Chapters end with three levels of exercises based on the reader's collected journal entries. Readers can pace themselves through the book one level at a time. Exercise questions are demanding and thought-provoking. They are not designed for those who are content to live the unexamined life.

Beginning or Experienced Poets
Beginning poets can use this book as a primer; just reading these well-chosen poems is a valuable introduction. More experienced poets can work through the method again and again to bring their work to successively sophisticated levels. Ultimately, students at any level can learn how to generate ideas, organize and track them, shape them, revise them, and select the best results for a potential chapbook.

The Art and Craft of Poetry is reverent without being stuffy. It's invitational in both tone and motive. In the sixteenth and seventeenth centuries, coterie poets wrote poetry as exercise in logical thought and rhetoric. They circulated their poems in manuscript form and didn't necessarily intend them for publication. Consciously or not, Bugeja manages to update such a notion and take it a step further. He welcomes readers into the coterie of practitioners, making prospective poets feel that the coterie is open rather than exclusive, and encouraging them to "create art that will endure."

I especially liked the "Approach and Perspective" section in Chapter Four. Bugeja is referring to the importance of freshness, emotional and environmental credibility in "extranatural" poetry here. But it's excellent advice to keep in mind for any piece, whatever the genre. He warns against falling into the trap of ordinariness, and shows examples of what does and doesn't work.

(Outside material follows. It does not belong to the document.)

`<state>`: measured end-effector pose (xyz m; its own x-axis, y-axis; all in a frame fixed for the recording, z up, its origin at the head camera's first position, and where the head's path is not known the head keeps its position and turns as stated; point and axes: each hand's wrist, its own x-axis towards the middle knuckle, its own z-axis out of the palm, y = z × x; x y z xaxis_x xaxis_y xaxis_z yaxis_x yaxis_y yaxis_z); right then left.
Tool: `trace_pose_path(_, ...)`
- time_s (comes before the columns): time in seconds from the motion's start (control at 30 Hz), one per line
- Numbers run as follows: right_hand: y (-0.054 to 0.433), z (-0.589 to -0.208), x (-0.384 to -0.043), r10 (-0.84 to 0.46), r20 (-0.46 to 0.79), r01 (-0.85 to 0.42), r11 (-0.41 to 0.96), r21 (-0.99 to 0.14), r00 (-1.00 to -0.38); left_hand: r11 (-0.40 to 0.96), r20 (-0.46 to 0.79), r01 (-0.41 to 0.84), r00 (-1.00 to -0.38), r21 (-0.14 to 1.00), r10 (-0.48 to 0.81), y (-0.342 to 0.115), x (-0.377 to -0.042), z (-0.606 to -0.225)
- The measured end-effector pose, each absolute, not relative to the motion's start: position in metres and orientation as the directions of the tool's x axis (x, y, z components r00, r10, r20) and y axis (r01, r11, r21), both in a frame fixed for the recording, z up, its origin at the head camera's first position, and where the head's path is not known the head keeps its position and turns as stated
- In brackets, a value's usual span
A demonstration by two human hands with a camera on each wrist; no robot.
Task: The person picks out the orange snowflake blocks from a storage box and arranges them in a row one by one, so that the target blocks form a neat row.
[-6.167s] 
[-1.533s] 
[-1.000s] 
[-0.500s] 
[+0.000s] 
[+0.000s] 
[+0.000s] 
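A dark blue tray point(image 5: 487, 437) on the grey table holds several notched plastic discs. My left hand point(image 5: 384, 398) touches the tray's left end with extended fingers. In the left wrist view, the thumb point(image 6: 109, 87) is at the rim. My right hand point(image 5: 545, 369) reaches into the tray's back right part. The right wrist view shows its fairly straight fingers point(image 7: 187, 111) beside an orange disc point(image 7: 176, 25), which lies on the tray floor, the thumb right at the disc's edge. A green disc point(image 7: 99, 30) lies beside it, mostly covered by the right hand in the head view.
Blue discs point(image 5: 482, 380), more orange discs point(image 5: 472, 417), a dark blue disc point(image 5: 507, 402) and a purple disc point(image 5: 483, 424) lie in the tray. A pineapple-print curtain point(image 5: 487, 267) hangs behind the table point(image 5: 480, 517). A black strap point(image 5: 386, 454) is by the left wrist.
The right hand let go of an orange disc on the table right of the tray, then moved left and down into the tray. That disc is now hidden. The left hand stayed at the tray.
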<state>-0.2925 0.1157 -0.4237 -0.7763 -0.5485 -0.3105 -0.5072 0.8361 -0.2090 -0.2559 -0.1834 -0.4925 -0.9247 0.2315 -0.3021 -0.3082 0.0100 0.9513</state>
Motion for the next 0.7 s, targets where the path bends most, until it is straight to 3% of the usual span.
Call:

I was surprised to find the chapter on war poetry very compelling. Its merit is largely due to Bugeja's inclusion of fine poems by Bruce Weigl. Throughout the book, the content and emotional power of sample poems and exercises may hit hard. As a whole, the book is not emotionally uplifting, though it will certainly "bring up" feelings by goading them out. This contributes to the genuineness of the book and to the power of the aspiring poet's results as well. Readers should expect to do a fair bit of self-examination, spend some time reflecting carefully upon their pasts, and to find good ideas in their responses to the questions.

While I found little to criticize in The Art and Craft of Poetry, Bugeja's inclusion of a lot of his own work mildly irritated me. But, given the book's purpose and method, it is justified. In Chapter One, "Ideas," he immortalizes his own name in a poem, burning it indelibly into readers' minds. He even acknowledges this in a jotted note, calling the poem "a type of 'song to myself'." I couldn't help but find this self-promotional. Bugeja's poems are good instructional tools, however. They allow Bugeja to avoid offending other poets by presuming it's appropriate to map his method onto their work.